Assumes negatives are not prime

class PrimeOracle:
    # Takes a starting maximum to sieve to
    def __init__(self, startmax = 2000):
        # self.isprime[n] = True if 2n+1 is prime
        self.isprime = [True for n in xrange(0,startmax//2 + 1)]
        self.isprime[0] = False
        # run the sieve
        for val in xrange(3, startmax + 1, 2):
            if(self.isprime[val // 2]):
                for mul in xrange(val*val, startmax + 1, 2*val):
                    self.isprime[mul // 2] = False

    # is n prime?
    def __getitem__(self, n):
        if n == 2:
            return True
        if n<2 or n % 2 == 0:
            return False
        nidx = n//2
        while(nidx >= len(self.isprime)):
            # extend the sieve
            # currently, we know the primality of 2*(len-1)+1=2*len-1
            # we can extend that to its square, 4*len^2 - 4len + 1
            # which would be index (4*len^2-4*len+1) // 2 = 4len(len-1)+1 // 2
            # so the new length should be one more than this
            # we already have length len, so we need to add (prev line) - len
            curlen = len(self.isprime)
            newlen = (4*curlen*(curlen-1) + 1) // 2
            self.isprime += [True for n in xrange(0, newlen+1-curlen)]
            maxknown = 2*curlen - 1
            maxtoknow = 2*newlen - 1
            for idx in xrange(1, curlen):
                    val = 2*idx + 1
                    # start crossing off multiples larger than maxknown
                    sfact = 1 + (maxknown // val)
                    if(sfact % 2 == 0):
                        sfact += 1 # otherwise our indexing is wrong
                    startfact = max(val, sfact)
                    for mul in xrange(startfact * val, maxtoknow + 1, 2*val):
                        self.isprime[mul // 2] = False
        return self.isprime[nidx]

    # the largest index we know about
    def __len__(self):
        return 2*len(self.isprime) - 1

    def __str__(self):
        return "\n".join(["%d: %s" % (2*n+1, self.isprime[n])
                          for n in xrange(0,len(self.isprime))])

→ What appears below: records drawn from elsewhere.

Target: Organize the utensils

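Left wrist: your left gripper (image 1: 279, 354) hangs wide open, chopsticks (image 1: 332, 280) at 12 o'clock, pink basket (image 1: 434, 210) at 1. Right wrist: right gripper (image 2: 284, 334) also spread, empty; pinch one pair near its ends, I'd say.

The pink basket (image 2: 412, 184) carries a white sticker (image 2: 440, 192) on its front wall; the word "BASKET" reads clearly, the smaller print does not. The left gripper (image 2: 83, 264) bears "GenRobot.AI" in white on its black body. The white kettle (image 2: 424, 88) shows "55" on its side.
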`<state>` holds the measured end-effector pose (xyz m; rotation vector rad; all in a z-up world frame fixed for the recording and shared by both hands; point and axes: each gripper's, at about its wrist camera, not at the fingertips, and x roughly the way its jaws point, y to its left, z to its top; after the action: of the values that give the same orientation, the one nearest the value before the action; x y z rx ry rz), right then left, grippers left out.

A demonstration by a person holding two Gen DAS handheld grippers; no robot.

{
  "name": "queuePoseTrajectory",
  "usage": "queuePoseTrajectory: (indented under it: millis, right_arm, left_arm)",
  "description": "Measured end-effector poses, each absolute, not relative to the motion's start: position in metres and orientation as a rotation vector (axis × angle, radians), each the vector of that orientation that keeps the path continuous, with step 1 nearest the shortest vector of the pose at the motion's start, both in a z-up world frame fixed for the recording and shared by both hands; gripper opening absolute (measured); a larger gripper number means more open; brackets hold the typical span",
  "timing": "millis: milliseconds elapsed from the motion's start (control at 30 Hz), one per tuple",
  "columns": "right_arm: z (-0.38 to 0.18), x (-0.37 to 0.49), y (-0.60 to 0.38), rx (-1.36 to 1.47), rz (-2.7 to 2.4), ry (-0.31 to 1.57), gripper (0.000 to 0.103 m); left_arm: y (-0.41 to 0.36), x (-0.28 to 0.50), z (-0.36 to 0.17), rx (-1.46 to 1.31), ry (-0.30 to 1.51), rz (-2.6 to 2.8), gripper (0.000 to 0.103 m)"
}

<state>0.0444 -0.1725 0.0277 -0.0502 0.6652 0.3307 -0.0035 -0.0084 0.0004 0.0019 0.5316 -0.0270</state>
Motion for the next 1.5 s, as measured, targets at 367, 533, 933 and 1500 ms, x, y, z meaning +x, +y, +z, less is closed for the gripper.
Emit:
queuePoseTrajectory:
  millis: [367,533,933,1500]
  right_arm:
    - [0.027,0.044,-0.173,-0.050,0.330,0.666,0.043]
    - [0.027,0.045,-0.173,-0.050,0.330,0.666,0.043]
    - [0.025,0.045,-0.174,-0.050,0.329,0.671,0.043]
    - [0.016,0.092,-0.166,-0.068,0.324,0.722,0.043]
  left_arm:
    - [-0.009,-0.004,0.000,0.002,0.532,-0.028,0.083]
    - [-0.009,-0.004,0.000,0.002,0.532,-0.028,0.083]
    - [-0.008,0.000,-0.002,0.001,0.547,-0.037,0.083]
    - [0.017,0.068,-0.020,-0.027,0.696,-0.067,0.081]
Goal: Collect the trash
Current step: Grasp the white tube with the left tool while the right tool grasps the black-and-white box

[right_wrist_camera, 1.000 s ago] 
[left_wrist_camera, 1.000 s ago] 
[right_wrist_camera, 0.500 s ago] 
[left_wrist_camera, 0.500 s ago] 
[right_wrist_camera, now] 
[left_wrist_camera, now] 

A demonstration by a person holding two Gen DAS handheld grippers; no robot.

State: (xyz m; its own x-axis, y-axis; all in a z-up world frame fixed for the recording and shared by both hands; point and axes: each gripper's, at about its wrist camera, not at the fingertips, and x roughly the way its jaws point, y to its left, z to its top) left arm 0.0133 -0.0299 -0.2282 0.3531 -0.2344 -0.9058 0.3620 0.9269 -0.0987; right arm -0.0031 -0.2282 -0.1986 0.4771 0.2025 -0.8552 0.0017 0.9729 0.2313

It’s basically just the usual sieve, and then it extends itself whenever necessary.

There’s room for improvement. We could remember the highest value we’ve sieved to, and then take our array and just tease out the primes from it. Then we only store the list of primes. When we go to extend, we make a new array to hold whatever the new values would be, sieve appropriately, and then just append to our list of primes. Here’s my modified __getitem__ method:

def __getitem__(self, n):
    if n == 2:
        return True
    if n<2 or n % 2 == 0:
        return False
    while(n > self.sievedto):
        # we have sieved to sst = self.sievedto (assume odd)
        # we could sieve to sst^2 (will also be odd)
        # that'd be [sst+1 .. sst^2]
        # but really we might as well do [sst+2 .. sst^2]
        # sst=2s+1 => [2s+3 .. 4s^2+4s+1] //2 is [s+1 .. 2s(s+1)]
        # which has length 2s^2+s
        # and index i corresponds to 2(s+1+i)+1
        # so that an odd integer m is at m//2 - (s+1)
        s = self.sievedto // 2
        newsst = self.sievedto * self.sievedto
        isprime = [True for idx in xrange(0,2*s*s+s+1)]
        for pr in self.primes.keys():
            sfact = 1 + (self.sievedto // pr)
            if(sfact % 2 == 0):
                sfact += 1
            for mul in xrange(max(pr, sfact) * pr, newsst + 1, 2 * pr):
                isprime[mul//2 - (s+1)] = False
        for m in [2*(s+1+i)+1 for i in xrange(0,2*s*s+s+1) if isprime[i]]:
            self.primes[m] = True
        self.sievedto = newsst
    return self.primes.has_key(n)

My first guess was that the second version would be better, because it would be storing less. However, it seems to be a little slower. I guess filtering out the primes at each extension has its cost. Or my implementation could use some tweaking? I wish I knew a good way to compare the size requirements of these scripts, in addition to how long they take to run.

By the way, I would be a little shocked to find that I’m not off by one somewhere (many somewheres) in the above code. Little tests seem to work out. But use are your own peril.